Читать книгу Close to the Bone - Jean Shinoda Bolen - Страница 28
Living in the Shadow of Death
ОглавлениеOne out of seven women will get cancer of the breast and one out of three people will get cancer in their lifetime. Often the diagnosis is made in prime adult years, way before it feels as if it is time to face the possibility of dying.
Appearances make the parallels to being in the midst of a holocaust graphic. Patients with either progressive disease or those in the throes of aggressive chemotherapy or radiation therapy often lose appetite and weight. They can begin to resemble inmates of concentration camps, where Viktor Frankl learned about choice and survival of spirit in the midst of pain, deprivation, malnourishment, and suffering. Between the illness itself and treatment, there is often pain and suffering. There are times when food cannot be kept down, or cannot be absorbed. Malnourishment is common. While there are no barbed fences, the necessity of being in a hospital linked to an intravenous bottle is as confining. In a hospital as in the concentration camps, people live in a valley of the shadow of death, susceptible to feeling powerless and in danger of giving up.
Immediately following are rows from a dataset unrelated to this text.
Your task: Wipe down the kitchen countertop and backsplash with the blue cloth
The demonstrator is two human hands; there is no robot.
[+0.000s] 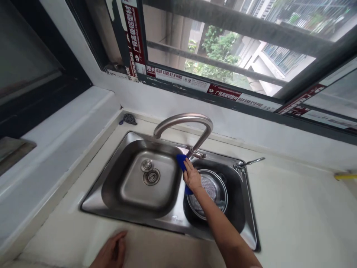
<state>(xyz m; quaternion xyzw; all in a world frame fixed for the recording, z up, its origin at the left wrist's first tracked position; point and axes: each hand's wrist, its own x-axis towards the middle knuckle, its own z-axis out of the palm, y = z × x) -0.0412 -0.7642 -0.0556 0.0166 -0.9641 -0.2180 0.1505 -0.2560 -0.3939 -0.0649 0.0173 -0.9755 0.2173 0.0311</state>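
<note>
A blue cloth (182, 162) lies under the fingers of my right hand (192, 178), on the divider between the two sink basins beside the faucet base. Part of the cloth also shows below the palm. My left hand (113, 250) is near the counter's front edge, left of centre, with its fingers curled together; whether anything is inside them is hidden. The steel double sink (95, 203) has a drain and a loose strainer in its left basin. A metal colander (208, 186) sits in the right basin, partly behind my right forearm.
The curved faucet (184, 118) arches over the left basin. A dark scrubber (129, 119) lies at the back left corner. A metal handle (254, 161) juts from the sink's right rim. Something yellow (346, 176) is at the far right.
</note>
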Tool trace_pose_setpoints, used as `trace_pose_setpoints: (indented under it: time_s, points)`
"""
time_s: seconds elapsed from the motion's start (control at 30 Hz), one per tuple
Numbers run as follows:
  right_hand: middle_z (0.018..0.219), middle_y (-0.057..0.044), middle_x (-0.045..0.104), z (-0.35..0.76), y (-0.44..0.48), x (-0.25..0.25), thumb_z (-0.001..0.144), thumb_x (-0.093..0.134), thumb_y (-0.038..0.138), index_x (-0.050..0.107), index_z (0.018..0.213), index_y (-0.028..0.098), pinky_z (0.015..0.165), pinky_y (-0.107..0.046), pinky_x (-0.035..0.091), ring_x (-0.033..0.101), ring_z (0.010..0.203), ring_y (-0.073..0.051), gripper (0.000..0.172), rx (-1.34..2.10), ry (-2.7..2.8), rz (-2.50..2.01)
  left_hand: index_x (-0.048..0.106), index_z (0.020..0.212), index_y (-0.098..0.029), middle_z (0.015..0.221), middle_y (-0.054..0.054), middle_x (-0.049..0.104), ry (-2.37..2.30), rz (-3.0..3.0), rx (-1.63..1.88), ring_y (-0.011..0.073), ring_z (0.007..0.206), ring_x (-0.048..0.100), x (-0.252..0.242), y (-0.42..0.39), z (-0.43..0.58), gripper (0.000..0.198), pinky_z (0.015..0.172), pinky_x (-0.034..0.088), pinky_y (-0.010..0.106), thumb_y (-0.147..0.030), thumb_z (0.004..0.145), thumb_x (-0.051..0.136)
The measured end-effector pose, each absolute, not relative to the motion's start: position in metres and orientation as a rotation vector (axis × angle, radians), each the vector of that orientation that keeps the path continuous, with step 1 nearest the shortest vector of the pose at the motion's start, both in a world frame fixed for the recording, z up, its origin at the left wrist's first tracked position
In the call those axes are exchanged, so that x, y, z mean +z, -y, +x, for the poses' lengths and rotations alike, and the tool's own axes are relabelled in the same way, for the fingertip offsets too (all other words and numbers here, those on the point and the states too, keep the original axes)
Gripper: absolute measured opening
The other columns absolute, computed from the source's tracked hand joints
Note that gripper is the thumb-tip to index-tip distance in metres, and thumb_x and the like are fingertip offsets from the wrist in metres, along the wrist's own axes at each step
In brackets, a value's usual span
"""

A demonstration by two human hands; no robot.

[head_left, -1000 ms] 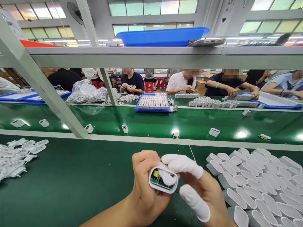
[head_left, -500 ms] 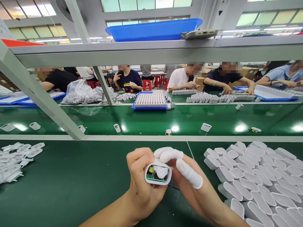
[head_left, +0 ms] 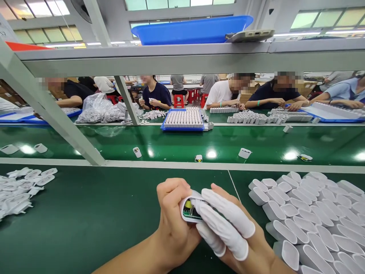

In radiation-therapy waiting areas in large medical centers, patients become aware that they are not alone in their suffering, that they are not the only one. Just as Frankl noted the way inmates responded, similar observations can be made in hospital settings. One such observer, Phil Head, a contributor to a series of essays in When the Worst That Can Happen Already Has, described what he saw. “You watch the ones who sadly give up. They don't walk into the room and say, ‘I give up, I have cancer,’ but in the way they accept the treatments and the way they relate to the other people, you know they've given up…. Then there are the people who try, to the best of their abilities, to spread a little fellowship and humor. From the very beginning, humor for me was a big help. As long as I was able to laugh at myself, the treatments, and my circumstances, there was hope.”4
Humor is an expression of spirit and fellowship in the midst of a descent into the underworld. It's a means of commenting on reality and getting through uncertain times of risk and pain. (Frankl described humor at Auschwitz and Dachau as among “the soul's weapons in the fight for self-preservation.”) When one has been stripped of the outer garments of dignity and there is no visible means of security, humor comes from the soul's perspective and laughter changes our biochemistry and psychology.
While humor may seem irreverent and far removed from a five-thousand-year-old goddess myth or the two-thousand-year-old Easter story, myth and humor have much in common in helping us through a period in the underworld. Both feed the spirit and are expressions of the unconquerable element in us. Humor and myth provide perspective on our suffering and make pain easier to bear. Each also is a commentary on there being something more to what is going on than meets the eye.